The model results of the nine such metrics of data characteristics were summarised as follows to give an understanding of the overall impact of the pandemic (and its scale) on birding and birder behaviour in India. Model predictions for each metric (per month and year) were first transformed into proportional change relative to corresponding months in MY 2018–19, while also transforming the associated uncertainty appropriately. In the case of urban bias, before transforming to proportional change, we initially calculated the additive inverse of predicted values (i.e., non-urban bias), in order to match our expectation of decline during the pandemic. After the transformation, the months of a year were classified into whether they were peak impact months (April–May) or not, and values within these were averaged across individual months and metrics, accompanied by propagation of uncertainty. Thus, we finally obtained measures of proportional change in data quality metrics (and associated confidence intervals) for each year and month category, relative to the standard of MY 2018–19, which allowed us to infer both magnitude and scale of the pandemic impact. Due to the common expected directionality in each of the nine metrics, we expected the pandemic impact to manifest as a decline from pre-pandemic levels when the metrics were combined into this single index. The absence of any perceivable difference in a given period would indicate that there is no evidence of fundamental characteristics of the data having changed during that period.
Software
All analyses were performed in the R environment (R Core Team 2021) in RStudio (Posit Team 2022). Figures were made using the packages ggplot2 (Wickham 2016) and patchwork (Pedersen 2020). In addition, packages sf (Pebesma 2018), spdep (Bivand 2022), raster (Hijmans 2022a), terra (Hijmans 2022b) and geodata (Hijmans et al. 2022) for spatial analyses, as well as lubridate (Grolemund and Wickham 2011), glue (Hester and Bryan 2022) and tictoc (Izrailev 2021) were used. The source code for the entire analysis, from data
preparation to statistical validation of metrics and to producing the final manuscript, is available on the GitHub repository for the study.
3. Results
3.1 Data quantity
Although there has been a general and consistent increase in the number of participating birders and the number of checklists uploaded over the last few years (due to a general trend of eBird growth in India), and these numbers varied considerably between months of a year, the numbers for each individual month also consistently increased year on year across the four-year period (Fig. 2) with very few exceptions. One such exception is a slightly lower participation (number of birders) in the first wave of COVID-19 in April of MY 2019–20 compared with April of MY 2018–19, but this was still associated with more checklists uploaded. Nevertheless, it is clear that eBird data quantity during the pandemic years was not notably anomalous in any month. The decrease in data generation and participation following February is a normal pattern and is not limited to the pandemic years, given the extremely high participation in the global event, Great Backyard Bird Count, in February. In fact, there was even an uncharacteristic increase in data generation in April 2020 (Fig. 2A). Therefore, there is no clear evidence for data quantity having been negatively impacted by the pandemic.

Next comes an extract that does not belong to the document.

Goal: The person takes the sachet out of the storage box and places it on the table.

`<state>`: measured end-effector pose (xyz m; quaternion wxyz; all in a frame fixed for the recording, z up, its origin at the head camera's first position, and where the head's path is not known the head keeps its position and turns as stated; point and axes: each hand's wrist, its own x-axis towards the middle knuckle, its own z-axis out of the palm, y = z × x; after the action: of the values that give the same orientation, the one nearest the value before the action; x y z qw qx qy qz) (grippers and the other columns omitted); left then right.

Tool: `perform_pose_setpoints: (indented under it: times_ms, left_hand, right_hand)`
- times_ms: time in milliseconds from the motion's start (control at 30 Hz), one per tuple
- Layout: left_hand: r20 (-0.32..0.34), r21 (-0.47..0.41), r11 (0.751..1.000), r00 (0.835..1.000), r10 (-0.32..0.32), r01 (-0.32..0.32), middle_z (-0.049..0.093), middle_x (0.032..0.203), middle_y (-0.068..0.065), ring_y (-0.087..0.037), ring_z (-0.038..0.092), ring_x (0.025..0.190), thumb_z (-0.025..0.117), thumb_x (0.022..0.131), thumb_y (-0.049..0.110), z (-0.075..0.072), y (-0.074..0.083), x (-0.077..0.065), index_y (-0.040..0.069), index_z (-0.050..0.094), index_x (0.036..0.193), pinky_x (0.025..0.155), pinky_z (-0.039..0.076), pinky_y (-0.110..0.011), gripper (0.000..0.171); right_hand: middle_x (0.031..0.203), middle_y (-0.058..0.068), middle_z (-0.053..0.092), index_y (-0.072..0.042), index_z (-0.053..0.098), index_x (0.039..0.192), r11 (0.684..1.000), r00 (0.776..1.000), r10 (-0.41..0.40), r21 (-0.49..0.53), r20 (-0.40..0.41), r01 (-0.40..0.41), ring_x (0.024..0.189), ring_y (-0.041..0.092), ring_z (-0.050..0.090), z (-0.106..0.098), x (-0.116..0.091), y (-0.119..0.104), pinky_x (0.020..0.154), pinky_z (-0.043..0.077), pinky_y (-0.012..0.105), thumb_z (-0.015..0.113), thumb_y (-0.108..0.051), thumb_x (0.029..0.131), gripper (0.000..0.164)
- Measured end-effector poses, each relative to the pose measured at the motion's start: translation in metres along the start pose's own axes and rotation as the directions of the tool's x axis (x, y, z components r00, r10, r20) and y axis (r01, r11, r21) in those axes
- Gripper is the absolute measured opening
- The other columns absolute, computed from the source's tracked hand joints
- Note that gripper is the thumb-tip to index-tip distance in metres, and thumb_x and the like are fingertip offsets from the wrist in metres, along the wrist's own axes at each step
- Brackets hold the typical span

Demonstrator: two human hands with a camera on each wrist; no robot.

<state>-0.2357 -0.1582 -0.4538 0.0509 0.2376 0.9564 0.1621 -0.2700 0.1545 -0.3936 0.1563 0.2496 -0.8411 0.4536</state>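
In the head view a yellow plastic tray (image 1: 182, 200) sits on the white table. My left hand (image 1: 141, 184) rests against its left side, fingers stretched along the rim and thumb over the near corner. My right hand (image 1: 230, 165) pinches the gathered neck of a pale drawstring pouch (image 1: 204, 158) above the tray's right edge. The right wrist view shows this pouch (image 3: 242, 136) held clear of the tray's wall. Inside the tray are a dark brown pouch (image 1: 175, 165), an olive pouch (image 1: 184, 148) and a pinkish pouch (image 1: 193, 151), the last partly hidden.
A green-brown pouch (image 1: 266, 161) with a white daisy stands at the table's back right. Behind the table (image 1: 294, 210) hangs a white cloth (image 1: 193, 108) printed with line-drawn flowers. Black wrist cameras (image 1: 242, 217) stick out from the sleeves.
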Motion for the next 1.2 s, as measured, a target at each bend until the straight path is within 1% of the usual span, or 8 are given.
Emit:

Figure 2: Graphs of change in data quantity over time, in terms of data generation (number of
qualifying lists; A) and participation (number of active eBirders; B). Values for the four migratory years are shown in different colours, and the peak pandemic months are shown in red text. Note the peak in data generation and participation in February of each year, which coincides with the global event, Great Backyard Bird Count.
3.2 Birder behaviour, urban bias, and spatial coverage
Overall, the characteristics of nationwide eBird data changed predictably during the first wave of the pandemic (April–May, MY 2019–20; red ribbon in Figure. 3). Interestingly though, these changes were short-lived and the metrics returned to their original levels in the period of June 2020–March 2021 (blue ribbon). In fact, changes were minimal even during the second peak pandemic period (April–May, MY 2020–21). Some individual states also showed an indication of a similar pattern, though uncertainty in estimates was high (Figure. 4). Across both spatial scales, although data characteristics in MY 2021–22 are indistinguishable from those in MY 2018–19, they have much higher variability, but note the magnitude of

Figure 3: Proportional change in data quality metrics per year and month category, relative to values in MY 2018–19 (represented by the y = 1 line). The four years of interest are on the X-axis, with the pandemic years labelled in red text. Coloured ribbons represent 95% confidence intervals, obtained from propagated error, for the two sets of months. Note that means have not been depicted.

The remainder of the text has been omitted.